Having Lots of Ideas; Work on All or Few and How to Know? - travisjeffery

I have a bunch of different ideas from web to desktop applications. But how do you know which to work on if you believe (and have consulted others) to be fairly equal in a potential future (and you're interested in each equally). And at what point should you realize that you should move on to something else?
======
SwellJoe
Focus. You can't know if you have a winner or a loser until you've been all-in
on it for a little while.

Pick the one you can stand to spend every working hour on for a few years
(assuming it proves a workable idea, and you see a path forward at each
milestone you reach along the way), and forget about everything else.

 _Every_ nerd has a lot of ideas. You are not unique. The difference between
you and the ones who succeed is that they commit to something and go all-in.
They may have to do it a half dozen times, or maybe the first one will be the
winner. Doesn't matter. Until you focus on something, you probably won't make
something great.

------
andr
Pick several metrics that are relevant to you (such as market size, revenue
potential, chance of completing the project (and time it will take to
complete), how interesting the work is, confidence in how good the idea is).
Use each metric as an axis of a graph (it could be multidimensional) and then
place each idea you have on that graph.

For inspiration look at the BCG matrix: <http://en.wikipedia.org/wiki/Growth-
share_matrix>

------
mooders
It's a tough decision. You should not ignore where your passions lie, however
as has been suggested elsewhere if you want this to be your core revenue
stream you must understand the relevant metrics.

I've written about this on my blog, where I have discussed this and similar
topics in greater depth: <http://www.fourthirds.com/which-idea-to-bet-on/>.

You might also be interested in reading Seth Godin's short book The Dip. This
discusses ways in which you can decide when enough is enough.
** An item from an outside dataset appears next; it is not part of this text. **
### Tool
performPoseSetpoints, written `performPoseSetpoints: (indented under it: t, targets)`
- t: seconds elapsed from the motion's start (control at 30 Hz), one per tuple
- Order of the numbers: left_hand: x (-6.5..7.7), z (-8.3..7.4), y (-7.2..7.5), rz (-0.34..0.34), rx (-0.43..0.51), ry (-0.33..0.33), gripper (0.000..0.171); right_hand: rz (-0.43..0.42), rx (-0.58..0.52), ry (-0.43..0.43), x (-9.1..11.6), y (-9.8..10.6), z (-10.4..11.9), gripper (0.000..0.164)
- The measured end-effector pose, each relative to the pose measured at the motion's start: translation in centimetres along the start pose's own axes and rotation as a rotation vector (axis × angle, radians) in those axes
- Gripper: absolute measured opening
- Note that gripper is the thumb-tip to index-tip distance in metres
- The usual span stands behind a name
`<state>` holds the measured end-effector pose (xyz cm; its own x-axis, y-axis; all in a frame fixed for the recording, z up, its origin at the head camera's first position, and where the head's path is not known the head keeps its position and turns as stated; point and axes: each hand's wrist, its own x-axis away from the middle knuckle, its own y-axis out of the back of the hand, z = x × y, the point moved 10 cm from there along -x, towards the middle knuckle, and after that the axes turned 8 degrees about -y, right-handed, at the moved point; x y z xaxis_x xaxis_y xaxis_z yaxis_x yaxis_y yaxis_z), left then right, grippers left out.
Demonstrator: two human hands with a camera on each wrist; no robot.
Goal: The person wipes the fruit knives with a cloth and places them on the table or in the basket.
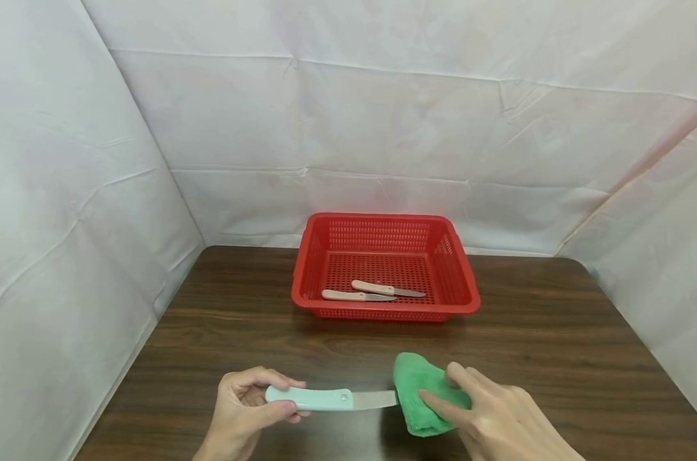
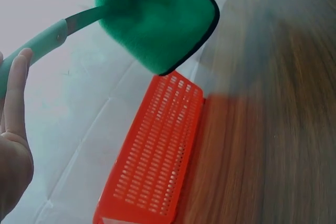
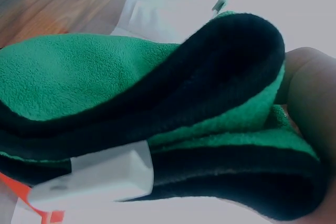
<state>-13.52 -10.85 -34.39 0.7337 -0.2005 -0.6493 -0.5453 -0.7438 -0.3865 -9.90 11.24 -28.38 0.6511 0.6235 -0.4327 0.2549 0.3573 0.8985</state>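
Observation:
My left hand [image 1: 247,410] grips the mint-green handle of a knife [image 1: 313,399], with the blade pointing right. Around the blade's tip end is a folded green cloth [image 1: 425,394], which my right hand [image 1: 492,410] pinches between thumb and fingers. The front part of the blade is hidden by the cloth. In the left wrist view, the blade [image 2: 84,19] runs into the cloth [image 2: 157,19], whose edge has dark trim. The cloth [image 3: 89,72] fills much of the right wrist view, its layers folded over and a white tag [image 3: 113,169] on its trimmed edge.
A red plastic basket [image 1: 385,308] with perforated walls stands farther back on the dark wood table [image 1: 227,320]. In it lie two small knives with pale handles, one knife [image 1: 377,288] behind the other knife [image 1: 348,296]. White sheeting [image 1: 383,128] hangs behind and at both sides.

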Motion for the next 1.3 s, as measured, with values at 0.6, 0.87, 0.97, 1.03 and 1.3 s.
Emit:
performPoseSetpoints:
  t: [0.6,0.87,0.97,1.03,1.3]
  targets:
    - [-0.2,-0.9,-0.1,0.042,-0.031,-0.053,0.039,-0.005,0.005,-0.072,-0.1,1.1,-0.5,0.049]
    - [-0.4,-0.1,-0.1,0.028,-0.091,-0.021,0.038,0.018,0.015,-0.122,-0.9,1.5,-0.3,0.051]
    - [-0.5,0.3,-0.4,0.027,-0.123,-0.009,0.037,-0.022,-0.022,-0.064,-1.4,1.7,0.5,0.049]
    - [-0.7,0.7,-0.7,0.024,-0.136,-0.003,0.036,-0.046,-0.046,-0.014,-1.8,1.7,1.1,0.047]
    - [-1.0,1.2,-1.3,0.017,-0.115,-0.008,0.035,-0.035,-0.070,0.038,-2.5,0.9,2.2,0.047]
I'm always happy to be a sounding board, in as confidential a manner as you
wish, for ideas and offer advice on what to do next. Hit me up at the blog if
you want to take the convo further.

Good luck!

------
njharman
If they are all as equal as you claim roll for it. I suggest the d12. It is
highly underutilized.

> at what point should you realize that you should move on to something else

When you or your trusted partner(s) no longer believe in it. (the trusted
partner is needed because most everyone is susceptible to being blinded.
Between the lot of you hopefully one can see the truth.)

------
vaksel
Pick the project closest related to your hobbies